My project is entitled Benny and Friends (after Benito Mussolini) and is my investigation into 27 20th century dictators. The project will encompass over 30 works, mostly paintings, but also some drawings and a lino cut printed in a limited edition. I also plan to make a limited edition book, a catalog of the works in the series. The book will also detail my research, telling a brief history of each of the dictators in the project, focusing on their eccentricities and excesses. Finally, I will compose a sound art piece to accompany the potential exhibition.  This sound collage will be made up of original music and samples of such things as speeches made by dictators, the sounds of marching boots, explosions, military marches, etc., all sounds that a dictator might approve of.

Benny and Friends by Chris Hall

Benito Mussolini

Benito Mussolini

For years I've held a secret fascination with dictators, perhaps ever since I first read Muammar Gaddafi's book of essays and short stories, Escape to Hell in 1998.  As someone who has always struggled to get by, struggled to be accepted, struggled with notions of autonomy, as someone who has always played the underdog, who has always been a big dreamer, but who has repeatedly had their dreams dashed and put down, learning about these dictators – many of whom have also come from a similar, humble background – has been something of escape for me.  Yet historically, most dictators have had a repulsive ideology and some have been outright criminals and monsters.  I also readily admit that even the very idea of a dictatorship government, even a benevolent one, such as Plato's idea of a Philosopher King, leaves a bad taste in my mouth.  But still this fascination persists.  That someone can project their will over their environment with such ease, that the world can bend and have historical consequences based on their own volition, that kind of superhuman and god-like power is incredible to me.  I sometimes wonder what would happen if I had that kind of power, how I would use it for good instead of evil.  But then I realize that the world and the environment with which I would have my sway, is comprised of human beings, human beings who may have contrary and dissenting opinions.  I have no desire to make other people suffer, but for once it might be fun to not be one who is suffering instead.  Adolf Hitler was an artist, not a very good one, but an artist nonetheless.  Napoleon Bonaparte was a writer of fiction, not a very good one, but a writer, still.  Both came from humble origins – Hitler was even homeless in Vienna for a time.  Perhaps if we treated our creative types with more dignity and respect, they wouldn't turn out to be such dicks.  

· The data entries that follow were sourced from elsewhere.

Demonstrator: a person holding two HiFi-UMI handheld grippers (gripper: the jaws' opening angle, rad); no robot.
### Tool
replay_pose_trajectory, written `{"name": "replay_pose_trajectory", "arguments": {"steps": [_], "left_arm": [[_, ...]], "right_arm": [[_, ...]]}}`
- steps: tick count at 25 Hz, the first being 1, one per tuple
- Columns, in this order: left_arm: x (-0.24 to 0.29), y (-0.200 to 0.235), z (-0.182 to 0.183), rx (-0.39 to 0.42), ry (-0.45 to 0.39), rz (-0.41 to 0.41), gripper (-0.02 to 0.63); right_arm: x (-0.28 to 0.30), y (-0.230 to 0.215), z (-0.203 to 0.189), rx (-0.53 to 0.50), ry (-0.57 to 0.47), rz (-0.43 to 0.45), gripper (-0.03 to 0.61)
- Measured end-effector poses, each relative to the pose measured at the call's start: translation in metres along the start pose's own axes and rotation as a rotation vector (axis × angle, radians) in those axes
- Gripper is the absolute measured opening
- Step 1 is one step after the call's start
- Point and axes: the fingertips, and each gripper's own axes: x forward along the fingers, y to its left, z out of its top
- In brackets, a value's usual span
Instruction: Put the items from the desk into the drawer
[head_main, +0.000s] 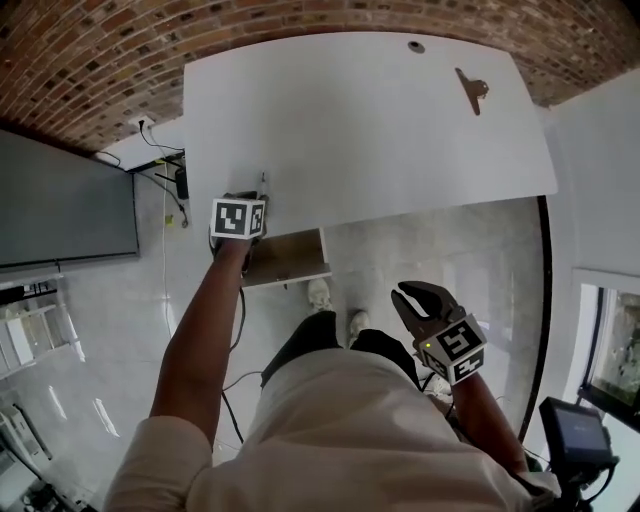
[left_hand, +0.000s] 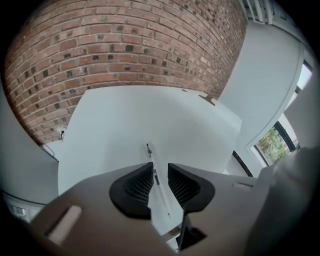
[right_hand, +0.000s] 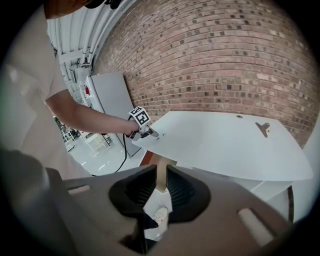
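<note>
Slim grey pen (left_hand: 150, 156) flat on white desk (left_hand: 125, 120), long axis toward brick wall (left_hand: 125, 50). Left gripper (left_hand: 160, 180) angled down, jaws apart astride it; right gripper (right_hand: 161, 187) jaws apart, empty.

**White worktop, nearly bare**

The white worktop (head_main: 370, 130) stands against a brick wall. A thin pen (left_hand: 150, 155) lies flat near its front left edge, pointing roughly from front to back. Well apart from it, toward the far right corner, rests a small brown clip (head_main: 472, 90). A round hole (head_main: 416, 46) sits at the back edge. Beneath the front left edge, a wooden drawer (head_main: 287, 256) stands open.
</note>
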Motion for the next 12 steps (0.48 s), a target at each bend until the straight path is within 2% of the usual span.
{"name": "replay_pose_trajectory", "arguments": {"steps": [8,12], "left_arm": [[0.027,0.008,-0.012,0.016,0.124,0.017,0.079],[0.032,0.006,-0.011,-0.016,0.113,0.026,0.059]], "right_arm": [[0.014,-0.006,0.006,0.010,0.015,0.000,0.048],[0.016,-0.013,-0.007,0.020,0.035,0.011,0.048]]}}
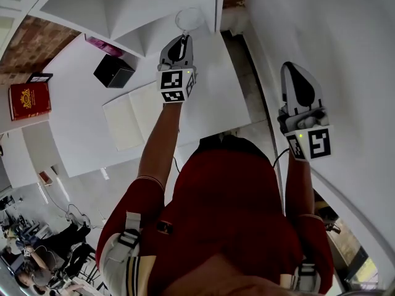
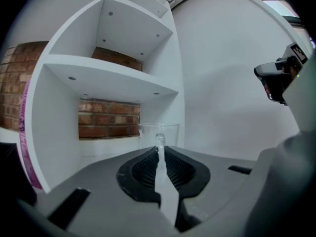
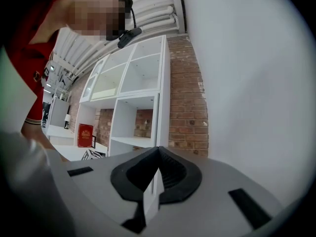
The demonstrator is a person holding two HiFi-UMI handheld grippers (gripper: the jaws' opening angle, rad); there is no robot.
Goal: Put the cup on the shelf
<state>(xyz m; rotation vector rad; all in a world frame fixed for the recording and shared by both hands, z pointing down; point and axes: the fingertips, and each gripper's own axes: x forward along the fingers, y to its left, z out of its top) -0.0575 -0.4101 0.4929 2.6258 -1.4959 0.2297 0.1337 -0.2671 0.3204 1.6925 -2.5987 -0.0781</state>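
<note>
A clear glass cup [image 1: 189, 18] hangs at the tip of my left gripper [image 1: 182, 39], just in front of the white shelf unit [image 1: 123, 8]. In the left gripper view the cup [image 2: 159, 131] stands upright before the lower open compartment of the shelf unit [image 2: 114, 78], and my left gripper [image 2: 159, 145] is shut on its near side, the jaws standing a thin slit apart. My right gripper [image 1: 290, 68] is held up beside the white wall, shut, with nothing between its fingers. Its tips meet in the right gripper view [image 3: 158, 150].
On the white table [image 1: 80, 134] lie an open white notebook [image 1: 133, 119], a black box [image 1: 113, 71] and a red book [image 1: 29, 100]. Brick wall [image 2: 108, 118] shows behind the shelf compartments. A curved white wall [image 1: 333, 42] stands on the right. People sit at the lower left [image 1: 43, 251].
</note>
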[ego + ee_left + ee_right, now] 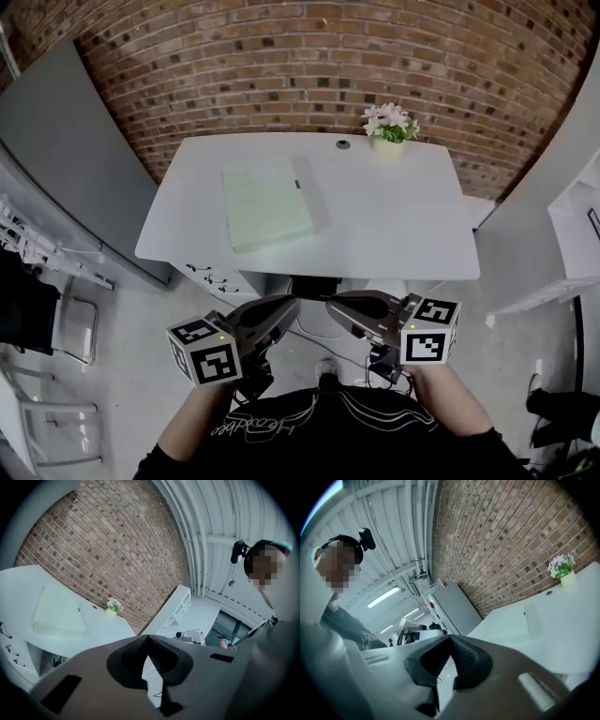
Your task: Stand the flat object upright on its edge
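At the bottom centre of the head view, the left tool (286, 302) and the right tool (334, 306) are held close to the person's body. They are near each other, over the floor, and short of the near edge of the white worktop (403, 234). Each tool has its jaws fully together, and nothing is between them.

In my judgement, three things could go wrong from here. The jaws must first open, because closed tips would only push the flat object (269, 202) across the smooth surface. The object also lies low against the worktop, so a pad may slide over its edge and not get under it. Once it is raised, its narrow edge gives a poor base, and it may fall back if it is let go before it balances.

The flat object rests on the left half of the worktop, above the centre of the frame and well apart from both tools. It is a pale green rectangle, slightly rotated, with a lighter strip along its right side. I cannot tell whether it is a book or a board.

Further back, at the upper right of the worktop, stands a flower pot (388, 131), and behind it is a brick wall (309, 66).
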A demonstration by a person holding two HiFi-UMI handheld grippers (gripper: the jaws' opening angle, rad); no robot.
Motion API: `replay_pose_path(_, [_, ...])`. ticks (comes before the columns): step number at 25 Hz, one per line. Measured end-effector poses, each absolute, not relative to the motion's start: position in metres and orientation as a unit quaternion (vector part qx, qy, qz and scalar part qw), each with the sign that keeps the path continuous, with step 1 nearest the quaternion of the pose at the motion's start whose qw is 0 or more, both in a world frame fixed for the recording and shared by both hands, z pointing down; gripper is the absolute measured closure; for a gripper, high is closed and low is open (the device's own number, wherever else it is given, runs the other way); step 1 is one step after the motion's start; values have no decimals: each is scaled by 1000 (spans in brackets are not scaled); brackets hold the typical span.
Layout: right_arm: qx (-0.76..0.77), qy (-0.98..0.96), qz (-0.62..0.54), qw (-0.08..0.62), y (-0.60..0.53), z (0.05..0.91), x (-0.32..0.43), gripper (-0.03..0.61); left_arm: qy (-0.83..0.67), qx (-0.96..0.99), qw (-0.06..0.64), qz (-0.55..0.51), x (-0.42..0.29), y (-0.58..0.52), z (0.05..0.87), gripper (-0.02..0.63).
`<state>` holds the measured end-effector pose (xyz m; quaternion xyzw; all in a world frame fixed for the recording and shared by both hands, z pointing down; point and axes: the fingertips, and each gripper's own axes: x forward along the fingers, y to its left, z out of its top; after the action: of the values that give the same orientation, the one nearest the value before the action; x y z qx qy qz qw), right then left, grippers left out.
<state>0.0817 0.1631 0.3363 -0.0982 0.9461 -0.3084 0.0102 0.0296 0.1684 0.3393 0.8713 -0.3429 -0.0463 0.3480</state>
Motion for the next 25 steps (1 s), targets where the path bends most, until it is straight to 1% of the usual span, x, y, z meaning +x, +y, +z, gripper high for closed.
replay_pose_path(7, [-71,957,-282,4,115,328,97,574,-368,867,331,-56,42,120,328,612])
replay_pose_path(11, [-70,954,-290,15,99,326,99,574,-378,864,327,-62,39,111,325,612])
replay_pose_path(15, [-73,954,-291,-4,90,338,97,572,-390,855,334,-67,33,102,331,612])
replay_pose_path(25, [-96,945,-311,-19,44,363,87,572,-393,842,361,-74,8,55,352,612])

Lately I've been sketching various dictators in my pocket notebook, in ink and marker, with the idea being that once I get a studio going, I may commit some of them to canvas.  In this way I continue my long tradition of exposing my darker side, taking a risk and telling my secrets, as it were.  I am no apologist for dictators and their deeds, but I do admit that this fascination exists for me.  It is a taboo subject for some, but still a subject worth investigating.  Sir John Dalberg-Acton once said, "Power tends to corrupt, and absolute power corrupts absolutely. Great men are almost always bad men."  How could that not be a good story, in the tragic vein.  Napoleon, as a liberal revolutionary, was a hero, but slowly became corrupted to the point of becoming a paranoid, blood thirsty tyrant.  And as for comedy, who could not get a good laugh out such eccentricities as Muammar Gaddafi keeping an army of Amazon body guards trained in Kung Fu, or Hitler's habit of whistling the Disney tune, "When You Wish Upon a Star," or the ubiquitousness of all those ridiculous military uniforms covered with vanity medals.  This is rich territory to explore.  I hope people will have an open mind should I present a series of these works in a show, which, if it happens, I would like to call “Benny and Friends,” after Benito Mussolini.  Of them all, I think Mussolini is perhaps the most comical of the bunch, a bumbling over-reacher prone to exaggerated gestures when speaking, and like Vladimir Putin, has a penchant for having his picture taken without a shirt on.